Investing.com -- Nike (NYSE:NKE) reported Thursday better-than-expected fiscal third-quarter results as improved margins and strength in its North America segment boosted performance, but the sportswear giant's shares fell Friday after it forecast a drop in sales in its first half.
At 10:10 ET (14:10 GMT), Nike stock fell 8.4% to $92.16, resulting in year-to-date losses of over 13%.
The world's largest sportswear maker warned that its revenue in the first half of fiscal 2025 would shrink by a low single-digit percentages, as it replaces older styles with trendier sneakers in its fight for market share with newer brands.
RBC (TSX:RY) Capital Markets downgraded its investment stance on the retailer, cutting to 'sector perform' from 'outperform', and trimming its 12-month price target to $100 from $110.
"We have no doubt Nike will emerge on the other side a better company in a better phase of its business cycle; however, for now we prefer to follow the momentum, which we believe is stronger at Adidas (ETR:ADSGN)," analysts at RBC, in a note dated March 22.
.Jefferies has also cut its 12-month price target to $100, from $110, while maintaining a 'hold' rating.
"Nike is at a point of transition. The innovation flywheel has slowed and mgmt acknowledged the need to reaccelerate newness," analysts at Jefferies said, in a noted dated March 22.

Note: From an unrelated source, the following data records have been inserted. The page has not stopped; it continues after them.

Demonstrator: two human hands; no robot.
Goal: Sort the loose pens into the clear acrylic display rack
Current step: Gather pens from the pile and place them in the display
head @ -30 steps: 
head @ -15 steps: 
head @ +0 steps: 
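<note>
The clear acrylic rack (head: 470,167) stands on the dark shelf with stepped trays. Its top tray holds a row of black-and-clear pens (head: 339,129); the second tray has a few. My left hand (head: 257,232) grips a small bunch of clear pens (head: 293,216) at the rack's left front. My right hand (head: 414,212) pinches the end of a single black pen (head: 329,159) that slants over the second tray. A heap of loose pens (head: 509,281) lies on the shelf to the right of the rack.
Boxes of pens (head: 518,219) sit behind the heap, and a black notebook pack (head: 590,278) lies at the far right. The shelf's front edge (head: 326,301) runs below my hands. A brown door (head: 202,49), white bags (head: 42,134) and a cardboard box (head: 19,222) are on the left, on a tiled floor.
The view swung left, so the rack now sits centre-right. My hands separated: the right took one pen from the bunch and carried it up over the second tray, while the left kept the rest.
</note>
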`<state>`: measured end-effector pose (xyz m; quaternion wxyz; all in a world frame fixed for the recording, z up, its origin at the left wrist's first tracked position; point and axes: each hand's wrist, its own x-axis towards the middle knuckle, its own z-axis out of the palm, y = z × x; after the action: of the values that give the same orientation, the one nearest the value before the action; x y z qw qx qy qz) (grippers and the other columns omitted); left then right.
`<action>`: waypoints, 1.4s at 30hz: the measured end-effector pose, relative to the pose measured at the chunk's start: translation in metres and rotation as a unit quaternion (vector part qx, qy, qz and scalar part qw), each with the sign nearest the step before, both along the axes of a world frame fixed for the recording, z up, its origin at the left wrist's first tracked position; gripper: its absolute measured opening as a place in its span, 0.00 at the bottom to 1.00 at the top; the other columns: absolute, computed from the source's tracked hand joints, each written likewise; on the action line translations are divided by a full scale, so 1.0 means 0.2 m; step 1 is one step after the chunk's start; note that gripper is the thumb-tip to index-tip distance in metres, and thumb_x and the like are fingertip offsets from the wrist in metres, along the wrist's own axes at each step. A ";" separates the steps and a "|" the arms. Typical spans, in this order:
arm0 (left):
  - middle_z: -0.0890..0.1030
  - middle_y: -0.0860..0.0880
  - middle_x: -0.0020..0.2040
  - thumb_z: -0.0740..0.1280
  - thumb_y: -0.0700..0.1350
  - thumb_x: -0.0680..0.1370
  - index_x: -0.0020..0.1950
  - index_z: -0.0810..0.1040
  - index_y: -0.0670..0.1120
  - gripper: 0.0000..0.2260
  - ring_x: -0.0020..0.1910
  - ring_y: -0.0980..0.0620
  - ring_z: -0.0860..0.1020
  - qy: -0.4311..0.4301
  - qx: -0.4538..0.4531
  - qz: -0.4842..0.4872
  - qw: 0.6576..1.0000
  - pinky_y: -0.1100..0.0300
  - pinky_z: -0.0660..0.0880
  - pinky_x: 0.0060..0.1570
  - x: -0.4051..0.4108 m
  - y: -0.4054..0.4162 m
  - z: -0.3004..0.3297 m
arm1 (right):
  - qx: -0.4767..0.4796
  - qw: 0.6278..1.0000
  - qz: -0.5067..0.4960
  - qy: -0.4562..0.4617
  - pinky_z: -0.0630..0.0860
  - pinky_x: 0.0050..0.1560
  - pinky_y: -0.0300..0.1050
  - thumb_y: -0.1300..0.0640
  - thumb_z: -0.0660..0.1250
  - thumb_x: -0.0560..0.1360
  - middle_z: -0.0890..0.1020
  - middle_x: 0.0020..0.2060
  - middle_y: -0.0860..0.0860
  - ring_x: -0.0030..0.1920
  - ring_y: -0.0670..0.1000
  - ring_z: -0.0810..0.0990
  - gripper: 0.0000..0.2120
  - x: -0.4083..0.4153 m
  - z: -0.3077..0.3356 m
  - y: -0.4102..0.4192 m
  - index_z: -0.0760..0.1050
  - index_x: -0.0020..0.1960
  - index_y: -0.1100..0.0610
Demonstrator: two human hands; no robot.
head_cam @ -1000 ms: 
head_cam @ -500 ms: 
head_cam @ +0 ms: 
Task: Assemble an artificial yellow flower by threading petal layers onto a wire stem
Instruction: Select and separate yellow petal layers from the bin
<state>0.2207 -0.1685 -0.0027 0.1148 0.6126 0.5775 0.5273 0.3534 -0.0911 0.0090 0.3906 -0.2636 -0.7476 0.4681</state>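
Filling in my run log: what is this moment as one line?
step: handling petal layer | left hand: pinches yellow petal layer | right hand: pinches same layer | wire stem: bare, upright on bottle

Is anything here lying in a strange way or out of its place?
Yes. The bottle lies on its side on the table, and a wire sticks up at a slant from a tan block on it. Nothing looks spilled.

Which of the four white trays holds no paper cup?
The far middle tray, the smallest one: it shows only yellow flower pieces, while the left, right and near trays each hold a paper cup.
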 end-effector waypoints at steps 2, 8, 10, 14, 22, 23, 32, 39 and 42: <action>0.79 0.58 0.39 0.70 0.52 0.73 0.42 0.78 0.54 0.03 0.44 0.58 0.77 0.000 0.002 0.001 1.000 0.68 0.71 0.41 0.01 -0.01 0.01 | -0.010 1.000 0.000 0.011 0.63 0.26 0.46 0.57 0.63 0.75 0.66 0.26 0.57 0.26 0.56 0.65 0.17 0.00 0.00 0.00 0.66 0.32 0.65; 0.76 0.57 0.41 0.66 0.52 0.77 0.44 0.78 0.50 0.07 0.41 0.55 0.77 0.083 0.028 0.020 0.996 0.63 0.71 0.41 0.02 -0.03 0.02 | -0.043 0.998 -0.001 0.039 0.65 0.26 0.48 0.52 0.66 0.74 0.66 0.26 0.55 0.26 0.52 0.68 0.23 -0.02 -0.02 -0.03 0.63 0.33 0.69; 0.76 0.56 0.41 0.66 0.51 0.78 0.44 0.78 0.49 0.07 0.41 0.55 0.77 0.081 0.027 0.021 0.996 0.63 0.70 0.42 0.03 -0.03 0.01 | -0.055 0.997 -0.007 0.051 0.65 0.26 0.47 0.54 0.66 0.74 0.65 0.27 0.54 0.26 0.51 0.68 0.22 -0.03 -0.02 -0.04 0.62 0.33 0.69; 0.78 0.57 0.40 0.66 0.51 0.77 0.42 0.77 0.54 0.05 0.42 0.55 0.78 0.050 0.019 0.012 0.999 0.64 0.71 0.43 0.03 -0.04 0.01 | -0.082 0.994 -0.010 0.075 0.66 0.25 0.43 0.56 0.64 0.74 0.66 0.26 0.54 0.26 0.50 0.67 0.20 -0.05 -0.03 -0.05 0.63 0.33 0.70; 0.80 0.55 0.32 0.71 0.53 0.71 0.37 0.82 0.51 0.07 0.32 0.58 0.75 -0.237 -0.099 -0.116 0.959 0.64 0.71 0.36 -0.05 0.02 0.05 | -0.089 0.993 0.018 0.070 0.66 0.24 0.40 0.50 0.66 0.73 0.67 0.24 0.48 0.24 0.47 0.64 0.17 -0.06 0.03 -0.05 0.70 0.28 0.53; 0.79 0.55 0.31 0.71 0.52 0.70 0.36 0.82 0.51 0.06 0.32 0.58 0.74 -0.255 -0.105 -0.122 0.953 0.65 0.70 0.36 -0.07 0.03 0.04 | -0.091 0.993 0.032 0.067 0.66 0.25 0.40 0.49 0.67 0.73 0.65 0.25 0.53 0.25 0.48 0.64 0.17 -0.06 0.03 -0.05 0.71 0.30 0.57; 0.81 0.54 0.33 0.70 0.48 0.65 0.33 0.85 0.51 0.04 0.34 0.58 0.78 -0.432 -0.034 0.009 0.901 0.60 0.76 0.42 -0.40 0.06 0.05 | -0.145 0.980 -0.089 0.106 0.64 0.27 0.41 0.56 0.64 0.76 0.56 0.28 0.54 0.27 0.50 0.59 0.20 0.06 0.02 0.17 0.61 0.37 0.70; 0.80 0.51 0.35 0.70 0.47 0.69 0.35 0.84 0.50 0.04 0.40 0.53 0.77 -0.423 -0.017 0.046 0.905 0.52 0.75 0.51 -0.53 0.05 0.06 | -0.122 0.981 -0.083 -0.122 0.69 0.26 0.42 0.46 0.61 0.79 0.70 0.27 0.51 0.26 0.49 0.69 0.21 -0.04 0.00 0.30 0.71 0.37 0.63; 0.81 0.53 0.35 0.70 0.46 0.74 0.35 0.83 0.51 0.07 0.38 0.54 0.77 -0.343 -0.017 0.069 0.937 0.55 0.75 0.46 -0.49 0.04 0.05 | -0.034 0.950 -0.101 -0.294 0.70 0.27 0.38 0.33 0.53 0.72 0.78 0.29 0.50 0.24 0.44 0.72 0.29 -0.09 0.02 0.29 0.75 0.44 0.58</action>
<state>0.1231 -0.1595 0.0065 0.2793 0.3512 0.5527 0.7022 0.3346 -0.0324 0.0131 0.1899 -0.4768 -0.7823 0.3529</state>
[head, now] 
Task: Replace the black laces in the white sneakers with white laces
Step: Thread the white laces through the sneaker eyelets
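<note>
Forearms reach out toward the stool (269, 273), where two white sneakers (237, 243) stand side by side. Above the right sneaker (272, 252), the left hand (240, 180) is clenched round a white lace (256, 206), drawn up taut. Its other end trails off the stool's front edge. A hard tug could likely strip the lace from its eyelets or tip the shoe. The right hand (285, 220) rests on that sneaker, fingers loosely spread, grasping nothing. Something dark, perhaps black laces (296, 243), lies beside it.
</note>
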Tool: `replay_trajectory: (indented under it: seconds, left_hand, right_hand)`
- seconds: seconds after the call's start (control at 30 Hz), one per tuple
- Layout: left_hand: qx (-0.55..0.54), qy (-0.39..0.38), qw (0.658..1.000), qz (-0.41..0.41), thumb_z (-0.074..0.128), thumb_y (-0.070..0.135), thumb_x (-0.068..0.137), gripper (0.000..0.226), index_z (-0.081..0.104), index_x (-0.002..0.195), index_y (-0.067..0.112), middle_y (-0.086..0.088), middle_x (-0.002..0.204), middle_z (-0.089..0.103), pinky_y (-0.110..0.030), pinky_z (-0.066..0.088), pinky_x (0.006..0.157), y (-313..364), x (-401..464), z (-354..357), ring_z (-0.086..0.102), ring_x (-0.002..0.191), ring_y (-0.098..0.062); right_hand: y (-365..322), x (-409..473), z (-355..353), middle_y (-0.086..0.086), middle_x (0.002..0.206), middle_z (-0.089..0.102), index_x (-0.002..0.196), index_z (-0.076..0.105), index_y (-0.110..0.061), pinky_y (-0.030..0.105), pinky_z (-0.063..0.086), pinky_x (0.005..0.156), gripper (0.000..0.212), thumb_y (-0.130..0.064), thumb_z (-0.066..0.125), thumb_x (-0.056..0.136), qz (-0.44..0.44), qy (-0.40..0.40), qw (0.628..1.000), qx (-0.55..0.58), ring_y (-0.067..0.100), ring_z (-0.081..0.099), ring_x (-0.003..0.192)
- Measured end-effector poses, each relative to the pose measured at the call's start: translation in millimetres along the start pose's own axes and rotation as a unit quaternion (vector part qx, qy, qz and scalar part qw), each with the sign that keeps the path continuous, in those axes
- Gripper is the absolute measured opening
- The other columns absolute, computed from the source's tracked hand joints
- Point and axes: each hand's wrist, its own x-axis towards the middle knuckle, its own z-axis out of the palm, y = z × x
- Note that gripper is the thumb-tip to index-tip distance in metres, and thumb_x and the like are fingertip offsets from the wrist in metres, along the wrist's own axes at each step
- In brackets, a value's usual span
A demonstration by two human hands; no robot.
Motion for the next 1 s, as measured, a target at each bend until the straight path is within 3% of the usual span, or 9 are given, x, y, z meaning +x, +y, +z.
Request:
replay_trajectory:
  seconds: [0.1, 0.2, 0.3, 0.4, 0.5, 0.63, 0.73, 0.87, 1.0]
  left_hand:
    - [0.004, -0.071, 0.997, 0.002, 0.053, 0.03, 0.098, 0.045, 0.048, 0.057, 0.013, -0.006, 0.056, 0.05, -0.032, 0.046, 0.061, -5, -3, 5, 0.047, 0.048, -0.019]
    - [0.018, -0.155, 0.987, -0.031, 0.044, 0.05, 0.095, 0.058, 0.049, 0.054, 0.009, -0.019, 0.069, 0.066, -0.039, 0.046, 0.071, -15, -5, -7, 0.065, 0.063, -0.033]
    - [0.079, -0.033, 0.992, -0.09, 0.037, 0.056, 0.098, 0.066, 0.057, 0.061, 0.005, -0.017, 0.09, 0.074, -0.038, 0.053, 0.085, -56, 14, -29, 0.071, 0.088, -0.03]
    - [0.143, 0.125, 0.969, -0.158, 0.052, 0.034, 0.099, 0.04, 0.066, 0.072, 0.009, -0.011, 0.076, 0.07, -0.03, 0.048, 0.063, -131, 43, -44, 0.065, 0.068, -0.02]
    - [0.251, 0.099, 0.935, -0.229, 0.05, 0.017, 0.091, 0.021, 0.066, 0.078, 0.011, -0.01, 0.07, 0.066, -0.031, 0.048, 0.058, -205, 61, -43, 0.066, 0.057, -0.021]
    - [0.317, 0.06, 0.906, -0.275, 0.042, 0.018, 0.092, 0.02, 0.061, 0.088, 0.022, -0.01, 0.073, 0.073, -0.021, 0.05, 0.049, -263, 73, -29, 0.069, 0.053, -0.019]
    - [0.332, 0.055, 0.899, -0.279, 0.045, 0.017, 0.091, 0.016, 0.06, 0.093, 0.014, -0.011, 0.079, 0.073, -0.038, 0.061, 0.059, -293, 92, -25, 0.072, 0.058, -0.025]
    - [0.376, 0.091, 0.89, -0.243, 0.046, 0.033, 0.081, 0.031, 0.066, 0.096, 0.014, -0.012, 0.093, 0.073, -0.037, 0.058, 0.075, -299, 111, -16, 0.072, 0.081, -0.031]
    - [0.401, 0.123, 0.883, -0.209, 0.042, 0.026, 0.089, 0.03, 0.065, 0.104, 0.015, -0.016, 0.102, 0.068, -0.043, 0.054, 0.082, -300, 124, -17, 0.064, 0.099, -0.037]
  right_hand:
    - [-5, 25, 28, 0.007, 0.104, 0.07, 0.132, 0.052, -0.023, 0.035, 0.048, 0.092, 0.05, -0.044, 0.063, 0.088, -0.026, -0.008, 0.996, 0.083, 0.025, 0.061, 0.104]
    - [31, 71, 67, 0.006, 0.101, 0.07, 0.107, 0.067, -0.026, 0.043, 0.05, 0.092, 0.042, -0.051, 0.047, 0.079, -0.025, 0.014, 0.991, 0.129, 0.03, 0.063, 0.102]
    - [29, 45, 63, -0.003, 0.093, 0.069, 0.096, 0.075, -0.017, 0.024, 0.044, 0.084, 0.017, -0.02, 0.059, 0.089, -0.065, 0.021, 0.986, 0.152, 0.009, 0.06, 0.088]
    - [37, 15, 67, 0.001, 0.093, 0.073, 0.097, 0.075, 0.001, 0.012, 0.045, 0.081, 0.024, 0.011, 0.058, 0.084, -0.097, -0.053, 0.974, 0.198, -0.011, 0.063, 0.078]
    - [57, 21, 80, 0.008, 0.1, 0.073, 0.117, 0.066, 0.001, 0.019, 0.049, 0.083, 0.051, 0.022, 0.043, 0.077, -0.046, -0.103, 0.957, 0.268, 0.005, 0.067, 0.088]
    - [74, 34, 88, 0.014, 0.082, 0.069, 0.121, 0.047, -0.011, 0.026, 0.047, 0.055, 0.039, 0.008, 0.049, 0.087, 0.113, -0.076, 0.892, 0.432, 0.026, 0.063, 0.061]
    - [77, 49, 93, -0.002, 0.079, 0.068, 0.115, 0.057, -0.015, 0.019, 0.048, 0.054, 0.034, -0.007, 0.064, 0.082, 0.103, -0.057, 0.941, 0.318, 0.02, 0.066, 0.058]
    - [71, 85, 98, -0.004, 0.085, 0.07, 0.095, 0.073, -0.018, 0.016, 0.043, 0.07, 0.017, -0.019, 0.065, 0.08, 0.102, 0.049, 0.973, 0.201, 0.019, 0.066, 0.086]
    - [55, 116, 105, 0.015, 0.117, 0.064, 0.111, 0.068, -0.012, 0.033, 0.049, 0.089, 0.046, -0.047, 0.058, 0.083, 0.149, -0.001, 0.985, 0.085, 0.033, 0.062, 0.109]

"Many leadership changes have taken place to improve speed/productivity but will take time to bear fruit."
For the quarter ended Feb. 29, Nike reported adjusted earnings per share of $0.98 on revenue of $12.43 billion. Analysts polled by Investing.com anticipated EPS of $0.76 on revenue of $12.27B.
Sales in North America were up 18% for Q3 year-on-year, while in China, a key market for the company, sales gained 3%, offsetting a 6% decline in its Europe, Middle East & Africa segment.
Gross margin increased 150 basis points to 44.8%, driven price hikes and lower ocean freight and logistics costs.